Items listed in a dataset:
---

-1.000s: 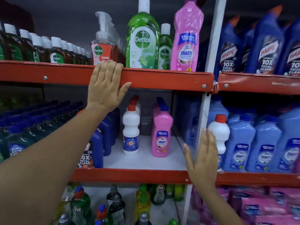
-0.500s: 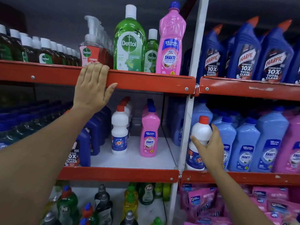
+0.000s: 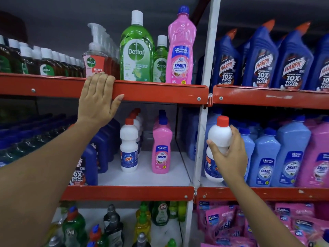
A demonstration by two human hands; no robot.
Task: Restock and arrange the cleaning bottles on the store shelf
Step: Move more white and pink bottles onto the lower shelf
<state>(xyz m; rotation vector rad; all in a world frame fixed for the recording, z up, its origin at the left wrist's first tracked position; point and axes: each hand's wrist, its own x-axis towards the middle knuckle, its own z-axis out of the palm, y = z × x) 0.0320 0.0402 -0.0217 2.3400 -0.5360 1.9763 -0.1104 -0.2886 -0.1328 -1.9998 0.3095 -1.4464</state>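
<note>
A shop aisle: orange steel shelving (image 3: 160, 92) packed with rows of branded cleaning bottles (image 3: 292, 63).

The left hand (image 3: 97, 102) lay flat over the front rail of the top shelf (image 3: 156, 92), just below a pump bottle (image 3: 95, 57). Right of that pump bottle stood a large disinfectant bottle (image 3: 136, 50), a smaller one (image 3: 161, 59) behind its right side, then a tall floor-cleaner bottle (image 3: 180, 49) beside the upright post (image 3: 204, 111). On the middle shelf (image 3: 142, 177), left of the post, a row of bleach bottles (image 3: 129, 147) ran back, with a row of floor-cleaner bottles (image 3: 162, 148) to its right. Right of the post, the right hand (image 3: 229, 157) gripped a bleach bottle (image 3: 218, 138) standing at the shelf front, left of a group of jugs (image 3: 267, 157).
</note>
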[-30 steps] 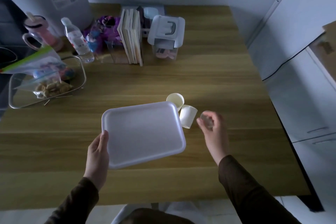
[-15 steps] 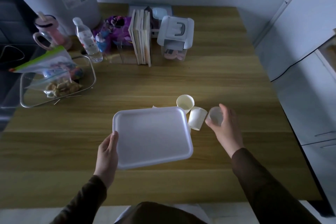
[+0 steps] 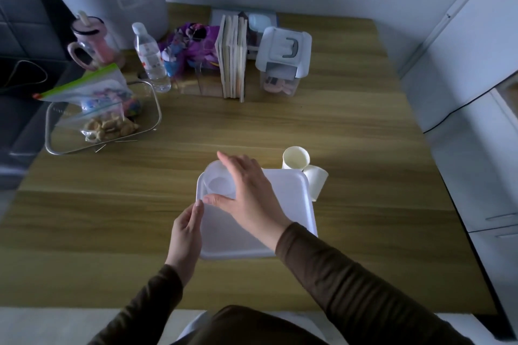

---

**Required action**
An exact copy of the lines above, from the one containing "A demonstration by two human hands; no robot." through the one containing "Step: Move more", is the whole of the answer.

**Answer space**
A demonstration by two human hands; no robot.
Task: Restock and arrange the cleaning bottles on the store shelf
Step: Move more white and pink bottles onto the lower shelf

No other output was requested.